§ **PROBLEM**:
An exact transcription of the lines below, from the first through the one containing "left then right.", is the only output wanted.

§ **COLLECTED MATERIAL**:
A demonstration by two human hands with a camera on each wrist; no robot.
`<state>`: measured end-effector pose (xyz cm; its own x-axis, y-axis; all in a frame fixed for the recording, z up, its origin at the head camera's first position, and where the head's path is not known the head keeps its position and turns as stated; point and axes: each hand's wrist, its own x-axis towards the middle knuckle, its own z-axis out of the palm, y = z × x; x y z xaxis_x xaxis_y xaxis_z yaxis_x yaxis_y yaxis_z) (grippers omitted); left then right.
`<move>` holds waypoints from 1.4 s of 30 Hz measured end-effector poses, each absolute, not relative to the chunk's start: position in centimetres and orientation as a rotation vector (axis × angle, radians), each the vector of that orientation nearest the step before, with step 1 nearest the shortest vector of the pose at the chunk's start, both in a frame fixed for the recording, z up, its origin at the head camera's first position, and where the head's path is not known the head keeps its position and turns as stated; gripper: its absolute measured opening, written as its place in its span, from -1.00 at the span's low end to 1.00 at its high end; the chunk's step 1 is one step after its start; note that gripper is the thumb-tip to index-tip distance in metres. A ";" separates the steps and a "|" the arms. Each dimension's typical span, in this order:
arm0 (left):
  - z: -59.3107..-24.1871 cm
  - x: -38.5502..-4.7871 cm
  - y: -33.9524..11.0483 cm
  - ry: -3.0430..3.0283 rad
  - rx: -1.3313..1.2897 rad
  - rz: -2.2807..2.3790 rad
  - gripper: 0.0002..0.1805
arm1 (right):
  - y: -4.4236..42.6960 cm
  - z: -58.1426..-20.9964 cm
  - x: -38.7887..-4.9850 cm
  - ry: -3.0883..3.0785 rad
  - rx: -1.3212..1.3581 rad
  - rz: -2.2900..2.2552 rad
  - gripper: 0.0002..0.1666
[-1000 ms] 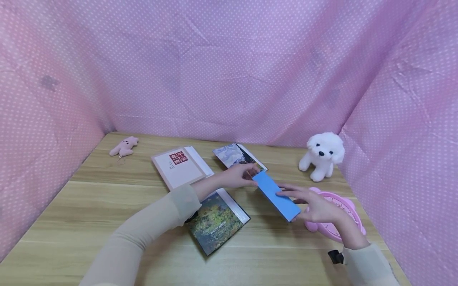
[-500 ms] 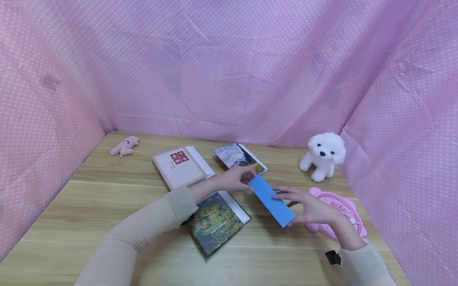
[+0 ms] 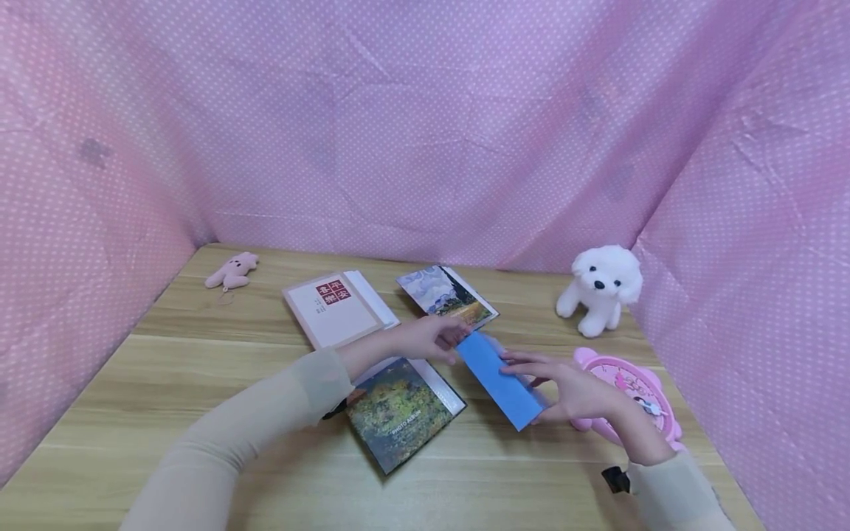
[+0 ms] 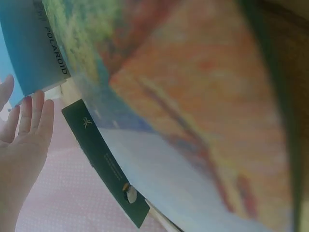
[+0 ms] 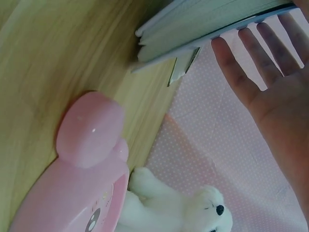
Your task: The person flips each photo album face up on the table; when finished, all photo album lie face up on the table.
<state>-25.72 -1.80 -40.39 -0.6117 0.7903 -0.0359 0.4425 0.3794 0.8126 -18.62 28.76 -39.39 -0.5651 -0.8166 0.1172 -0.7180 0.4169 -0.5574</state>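
A blue photo album [image 3: 498, 376], lettered POLAROID in the left wrist view, stands tilted over the table between both hands. My left hand [image 3: 432, 338] holds its far end, fingertips at the edge. My right hand [image 3: 578, 387] grips the near end, its fingers laid over the right side and the thumb near the lower corner. Page edges [image 5: 212, 34] show in the right wrist view. Left of it lies a photo album with a painted flowery cover [image 3: 405, 413]. Behind is another painted album [image 3: 448, 295], and a pale pink album [image 3: 339, 317] lies farther left.
A pink clock-like round thing [image 3: 587, 358] lies right of my right hand. Beyond it sits a white plush dog [image 3: 600, 287]. A small pink plush toy [image 3: 232, 271] rests at the far left. Pink dotted cloth [image 3: 425, 147] hangs around the wooden table [image 3: 166, 383].
Both hands have brought the blue photo album slightly left and nearer, and its tilt has changed. The other albums and toys stay in place.
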 end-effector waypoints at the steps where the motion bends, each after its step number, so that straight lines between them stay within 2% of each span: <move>1: -40.4 -25.7 -1.9 2.219 1.068 1.111 -0.40 | 28.7 -39.4 -18.6 2.525 -1.357 -0.821 -0.14; 15: -40.9 -24.8 -2.6 2.166 1.018 1.038 -0.35 | 28.7 -40.5 -18.5 2.635 -1.297 -0.669 0.05; 31: -41.6 -24.6 -2.7 2.166 1.089 0.896 -0.31 | 28.6 -41.0 -18.7 2.701 -1.254 -0.532 0.03; 42: -41.7 -24.7 -2.4 2.186 1.048 0.832 -0.13 | 28.4 -41.2 -19.4 2.721 -1.130 -0.462 0.04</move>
<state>-24.74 -2.43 -41.67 -0.5300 0.8182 -0.2227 0.4628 0.4992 0.7326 -19.40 28.38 -41.25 -0.7021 -0.7115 -0.0276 -0.6625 0.6670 -0.3410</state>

§ **FINAL ANSWER**:
A demonstration by two human hands with a camera on each wrist; no robot.
`<state>`: measured end-effector pose (xyz cm; its own x-axis, y-axis; all in a frame fixed for the recording, z up, its origin at the head camera's first position, and where the head's path is not known the head keeps its position and turns as stated; point and axes: each hand's wrist, its own x-axis towards the middle knuckle, its own z-axis out of the palm, y = z × x; x y z xaxis_x xaxis_y xaxis_z yaxis_x yaxis_y yaxis_z) (grippers omitted); left then right.

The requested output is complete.